**Work to complete**
Search the listing below for "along". Copy each matching line.

**Given data**
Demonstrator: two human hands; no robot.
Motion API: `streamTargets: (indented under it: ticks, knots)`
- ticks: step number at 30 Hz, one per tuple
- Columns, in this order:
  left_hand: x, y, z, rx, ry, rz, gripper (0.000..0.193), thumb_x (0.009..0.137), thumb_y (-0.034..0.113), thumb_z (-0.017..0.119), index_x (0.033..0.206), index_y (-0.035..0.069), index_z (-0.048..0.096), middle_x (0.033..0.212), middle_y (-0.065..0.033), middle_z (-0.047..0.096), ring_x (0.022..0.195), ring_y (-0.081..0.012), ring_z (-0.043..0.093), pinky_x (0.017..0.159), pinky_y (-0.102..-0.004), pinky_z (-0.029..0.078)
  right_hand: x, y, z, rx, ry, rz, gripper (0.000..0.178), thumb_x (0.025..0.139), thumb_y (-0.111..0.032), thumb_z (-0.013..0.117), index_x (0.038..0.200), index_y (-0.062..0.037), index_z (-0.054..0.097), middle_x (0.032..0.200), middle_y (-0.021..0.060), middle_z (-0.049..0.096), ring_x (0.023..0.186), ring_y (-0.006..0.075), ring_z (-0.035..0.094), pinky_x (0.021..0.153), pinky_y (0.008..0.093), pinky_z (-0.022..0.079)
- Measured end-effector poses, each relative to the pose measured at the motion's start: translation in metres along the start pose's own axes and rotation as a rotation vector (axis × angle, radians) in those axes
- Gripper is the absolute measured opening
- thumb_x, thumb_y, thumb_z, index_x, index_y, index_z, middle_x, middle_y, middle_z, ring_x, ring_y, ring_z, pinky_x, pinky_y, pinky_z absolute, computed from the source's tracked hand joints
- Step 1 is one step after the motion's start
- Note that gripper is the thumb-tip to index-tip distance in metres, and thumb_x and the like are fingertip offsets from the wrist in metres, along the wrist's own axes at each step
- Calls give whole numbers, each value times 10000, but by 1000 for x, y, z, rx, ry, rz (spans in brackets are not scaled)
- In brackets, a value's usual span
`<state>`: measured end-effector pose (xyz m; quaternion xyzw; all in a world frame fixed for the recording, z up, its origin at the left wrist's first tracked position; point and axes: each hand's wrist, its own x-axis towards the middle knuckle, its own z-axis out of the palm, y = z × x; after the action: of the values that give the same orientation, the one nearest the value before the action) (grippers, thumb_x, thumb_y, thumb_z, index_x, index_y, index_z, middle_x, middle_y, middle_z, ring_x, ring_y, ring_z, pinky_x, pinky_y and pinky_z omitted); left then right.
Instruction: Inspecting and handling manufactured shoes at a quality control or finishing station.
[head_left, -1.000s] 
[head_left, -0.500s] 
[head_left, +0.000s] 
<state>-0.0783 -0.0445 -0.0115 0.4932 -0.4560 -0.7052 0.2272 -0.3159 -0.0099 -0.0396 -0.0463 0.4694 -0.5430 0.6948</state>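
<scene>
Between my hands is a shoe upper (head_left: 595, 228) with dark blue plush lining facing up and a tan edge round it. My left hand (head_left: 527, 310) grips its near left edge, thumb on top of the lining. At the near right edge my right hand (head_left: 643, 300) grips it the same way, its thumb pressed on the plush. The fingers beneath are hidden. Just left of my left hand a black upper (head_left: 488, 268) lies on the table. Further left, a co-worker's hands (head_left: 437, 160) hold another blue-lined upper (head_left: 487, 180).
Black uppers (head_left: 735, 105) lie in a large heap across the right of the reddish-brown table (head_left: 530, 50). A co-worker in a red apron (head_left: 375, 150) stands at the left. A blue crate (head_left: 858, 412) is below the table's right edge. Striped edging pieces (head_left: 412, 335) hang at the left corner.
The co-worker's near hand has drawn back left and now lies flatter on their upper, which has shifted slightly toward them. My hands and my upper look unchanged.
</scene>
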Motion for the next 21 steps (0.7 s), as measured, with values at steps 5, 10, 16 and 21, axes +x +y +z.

**Task answer**
- Measured end-effector poses, each relative to the pose measured at the motion's start: translation in metres along the start pose's own axes and rotation as a rotation vector (axis × angle, radians) in those axes
- Note that gripper is the thumb-tip to index-tip distance in metres, and thumb_x and the like are fingertip offsets from the wrist in metres, along the wrist's own axes at each step

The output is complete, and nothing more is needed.